When you reach the line containing "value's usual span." in the entries below, begin reproducing lines exactly, and stop once the line containing "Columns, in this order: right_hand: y" is done.

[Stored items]
BEGIN

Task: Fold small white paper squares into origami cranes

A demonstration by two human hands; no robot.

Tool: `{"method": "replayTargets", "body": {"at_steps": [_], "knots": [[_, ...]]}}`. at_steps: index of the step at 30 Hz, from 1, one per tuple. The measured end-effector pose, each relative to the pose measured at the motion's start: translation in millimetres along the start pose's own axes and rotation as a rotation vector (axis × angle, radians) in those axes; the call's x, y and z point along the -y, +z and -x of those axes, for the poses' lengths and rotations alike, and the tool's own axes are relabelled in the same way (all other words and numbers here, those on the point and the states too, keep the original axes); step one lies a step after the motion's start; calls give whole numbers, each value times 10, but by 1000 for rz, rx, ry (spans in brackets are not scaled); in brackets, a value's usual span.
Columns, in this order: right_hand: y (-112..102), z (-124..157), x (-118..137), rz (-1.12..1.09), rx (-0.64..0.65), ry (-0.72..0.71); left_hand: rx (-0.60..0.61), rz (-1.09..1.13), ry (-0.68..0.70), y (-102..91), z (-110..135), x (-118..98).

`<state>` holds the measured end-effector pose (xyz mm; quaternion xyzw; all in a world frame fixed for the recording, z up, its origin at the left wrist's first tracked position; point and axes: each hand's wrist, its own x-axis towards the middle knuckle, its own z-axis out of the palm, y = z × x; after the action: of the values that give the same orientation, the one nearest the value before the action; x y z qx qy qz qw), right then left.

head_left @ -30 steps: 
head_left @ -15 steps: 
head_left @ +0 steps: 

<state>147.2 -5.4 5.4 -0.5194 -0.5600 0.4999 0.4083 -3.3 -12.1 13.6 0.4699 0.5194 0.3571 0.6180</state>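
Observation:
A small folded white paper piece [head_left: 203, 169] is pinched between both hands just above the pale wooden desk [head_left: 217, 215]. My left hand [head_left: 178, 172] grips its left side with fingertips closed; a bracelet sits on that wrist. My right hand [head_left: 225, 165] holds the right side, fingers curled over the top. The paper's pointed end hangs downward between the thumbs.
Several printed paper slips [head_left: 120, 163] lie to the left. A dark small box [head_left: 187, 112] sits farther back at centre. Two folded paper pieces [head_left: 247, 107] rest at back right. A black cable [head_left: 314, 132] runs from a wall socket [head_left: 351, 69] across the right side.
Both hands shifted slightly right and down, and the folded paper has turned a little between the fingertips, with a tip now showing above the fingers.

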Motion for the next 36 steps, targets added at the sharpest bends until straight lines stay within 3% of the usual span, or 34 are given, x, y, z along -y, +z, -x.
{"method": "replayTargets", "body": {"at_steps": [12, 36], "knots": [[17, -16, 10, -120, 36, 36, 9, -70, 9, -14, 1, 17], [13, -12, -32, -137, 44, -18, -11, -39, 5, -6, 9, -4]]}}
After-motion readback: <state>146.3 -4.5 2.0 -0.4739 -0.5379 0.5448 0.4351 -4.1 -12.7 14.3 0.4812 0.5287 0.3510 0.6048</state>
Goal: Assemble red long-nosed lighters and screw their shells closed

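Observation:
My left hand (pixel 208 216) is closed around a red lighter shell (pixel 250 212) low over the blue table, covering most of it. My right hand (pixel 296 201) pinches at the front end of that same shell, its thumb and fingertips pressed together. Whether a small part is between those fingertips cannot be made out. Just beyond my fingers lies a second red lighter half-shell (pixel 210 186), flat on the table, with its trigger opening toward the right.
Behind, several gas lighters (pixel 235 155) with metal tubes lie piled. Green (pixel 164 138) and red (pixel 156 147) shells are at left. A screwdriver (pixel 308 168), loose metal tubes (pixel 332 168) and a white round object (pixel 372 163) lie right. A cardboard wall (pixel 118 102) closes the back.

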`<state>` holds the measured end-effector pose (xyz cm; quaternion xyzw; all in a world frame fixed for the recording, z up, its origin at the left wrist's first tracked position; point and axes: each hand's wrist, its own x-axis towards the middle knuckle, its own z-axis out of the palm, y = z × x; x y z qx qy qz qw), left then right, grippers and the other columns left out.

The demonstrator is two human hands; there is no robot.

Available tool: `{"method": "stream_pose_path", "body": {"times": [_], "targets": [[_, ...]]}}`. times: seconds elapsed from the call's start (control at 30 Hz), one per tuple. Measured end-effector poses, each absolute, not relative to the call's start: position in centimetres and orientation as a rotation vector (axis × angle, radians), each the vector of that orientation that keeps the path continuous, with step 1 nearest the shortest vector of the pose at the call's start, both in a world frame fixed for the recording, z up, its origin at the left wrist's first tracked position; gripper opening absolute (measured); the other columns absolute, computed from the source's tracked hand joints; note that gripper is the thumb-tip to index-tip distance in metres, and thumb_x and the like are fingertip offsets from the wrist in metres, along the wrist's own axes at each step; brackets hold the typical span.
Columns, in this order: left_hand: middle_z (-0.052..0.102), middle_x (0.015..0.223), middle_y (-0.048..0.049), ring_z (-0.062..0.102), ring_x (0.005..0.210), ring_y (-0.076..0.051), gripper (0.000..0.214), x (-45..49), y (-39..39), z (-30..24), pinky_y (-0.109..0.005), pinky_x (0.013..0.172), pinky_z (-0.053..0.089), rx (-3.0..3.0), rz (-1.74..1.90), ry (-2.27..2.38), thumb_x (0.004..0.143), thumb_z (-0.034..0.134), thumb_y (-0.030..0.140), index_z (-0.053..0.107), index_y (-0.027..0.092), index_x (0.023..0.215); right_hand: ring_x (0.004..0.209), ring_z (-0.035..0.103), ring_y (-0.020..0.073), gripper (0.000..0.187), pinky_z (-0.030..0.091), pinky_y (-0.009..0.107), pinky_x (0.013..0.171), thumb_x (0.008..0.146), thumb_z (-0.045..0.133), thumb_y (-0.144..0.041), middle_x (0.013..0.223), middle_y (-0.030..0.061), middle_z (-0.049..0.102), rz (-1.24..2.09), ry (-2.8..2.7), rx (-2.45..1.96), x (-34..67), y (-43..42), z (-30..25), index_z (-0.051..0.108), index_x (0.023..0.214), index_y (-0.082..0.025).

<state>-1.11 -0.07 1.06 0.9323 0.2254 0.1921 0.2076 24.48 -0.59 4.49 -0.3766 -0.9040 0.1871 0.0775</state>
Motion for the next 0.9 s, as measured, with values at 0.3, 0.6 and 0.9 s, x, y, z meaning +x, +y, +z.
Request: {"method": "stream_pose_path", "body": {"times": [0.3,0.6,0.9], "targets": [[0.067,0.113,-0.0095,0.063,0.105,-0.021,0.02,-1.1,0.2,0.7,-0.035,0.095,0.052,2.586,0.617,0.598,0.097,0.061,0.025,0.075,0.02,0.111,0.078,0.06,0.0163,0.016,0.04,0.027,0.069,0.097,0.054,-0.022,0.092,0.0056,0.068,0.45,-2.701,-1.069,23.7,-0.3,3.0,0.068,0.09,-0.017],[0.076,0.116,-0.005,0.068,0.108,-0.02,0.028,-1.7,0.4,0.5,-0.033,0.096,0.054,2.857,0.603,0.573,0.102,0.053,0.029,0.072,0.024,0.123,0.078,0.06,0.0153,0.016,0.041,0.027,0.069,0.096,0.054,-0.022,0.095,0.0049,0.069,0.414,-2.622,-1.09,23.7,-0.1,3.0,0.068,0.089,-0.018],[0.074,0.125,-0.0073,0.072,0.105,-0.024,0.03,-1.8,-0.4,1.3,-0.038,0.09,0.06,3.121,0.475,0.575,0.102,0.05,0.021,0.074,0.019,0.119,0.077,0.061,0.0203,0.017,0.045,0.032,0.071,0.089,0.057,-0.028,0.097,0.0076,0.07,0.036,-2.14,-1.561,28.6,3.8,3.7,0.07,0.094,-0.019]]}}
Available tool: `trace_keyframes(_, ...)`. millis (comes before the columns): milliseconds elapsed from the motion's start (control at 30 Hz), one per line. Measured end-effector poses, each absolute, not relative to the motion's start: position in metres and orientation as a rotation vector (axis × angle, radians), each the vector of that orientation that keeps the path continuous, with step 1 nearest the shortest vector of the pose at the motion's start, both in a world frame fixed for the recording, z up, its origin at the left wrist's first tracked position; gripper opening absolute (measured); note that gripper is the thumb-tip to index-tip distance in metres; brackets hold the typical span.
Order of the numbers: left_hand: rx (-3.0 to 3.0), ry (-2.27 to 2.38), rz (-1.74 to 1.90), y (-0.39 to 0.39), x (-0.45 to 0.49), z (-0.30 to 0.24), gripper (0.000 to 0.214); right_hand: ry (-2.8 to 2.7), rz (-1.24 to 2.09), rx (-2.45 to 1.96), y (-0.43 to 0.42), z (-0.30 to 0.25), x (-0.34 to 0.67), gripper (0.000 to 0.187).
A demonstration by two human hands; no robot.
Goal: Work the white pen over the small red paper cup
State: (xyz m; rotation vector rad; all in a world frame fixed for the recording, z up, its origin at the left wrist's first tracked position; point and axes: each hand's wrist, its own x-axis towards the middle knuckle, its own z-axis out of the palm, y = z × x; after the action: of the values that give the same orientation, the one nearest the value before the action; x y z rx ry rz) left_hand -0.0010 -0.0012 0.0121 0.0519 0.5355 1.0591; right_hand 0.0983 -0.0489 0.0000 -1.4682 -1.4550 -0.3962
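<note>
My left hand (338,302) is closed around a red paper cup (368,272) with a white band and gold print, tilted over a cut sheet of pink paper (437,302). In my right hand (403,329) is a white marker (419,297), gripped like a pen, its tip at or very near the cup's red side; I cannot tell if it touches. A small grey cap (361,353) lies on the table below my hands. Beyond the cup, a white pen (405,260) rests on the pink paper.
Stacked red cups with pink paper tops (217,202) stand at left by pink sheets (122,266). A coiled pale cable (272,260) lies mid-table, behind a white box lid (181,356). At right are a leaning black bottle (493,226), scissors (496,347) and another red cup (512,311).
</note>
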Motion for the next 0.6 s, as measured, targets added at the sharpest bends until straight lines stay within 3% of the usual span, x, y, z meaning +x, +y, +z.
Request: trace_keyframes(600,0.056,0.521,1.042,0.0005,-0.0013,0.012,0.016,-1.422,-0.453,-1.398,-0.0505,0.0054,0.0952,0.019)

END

Response below:
Tool: `{"method": "replayTargets", "body": {"at_steps": [_], "knots": [[_, ...]]}}`. at_steps: index of the step at 30 Hz, from 1, one per tuple. The measured end-effector pose, each relative to the pose measured at the motion's start: translation in millimetres along the start pose's own axes and rotation as a rotation vector (axis × angle, radians) in those axes; the call's x, y and z point along the -y, +z and -x of those axes, for the poses' lengths and rotations alike, and the tool's own axes are relabelled in the same way (all other words and numbers here, those on the point and the states too, keep the original axes); step one lies a step after the motion's start; calls give whole numbers, each value times 10, but by 1000 for rz, rx, ry (spans in brackets are not scaled); in brackets, a value's usual span.
Columns, in this order: right_hand: y (-112..102), z (-124..157), x (-118..137), rz (-1.12..1.09), rx (-0.64..0.65), ry (-0.72..0.71); left_hand: rx (-0.60..0.61), rz (-1.09..1.13), ry (-0.68..0.70), y (-102..91), z (-110..135), x (-118..98).

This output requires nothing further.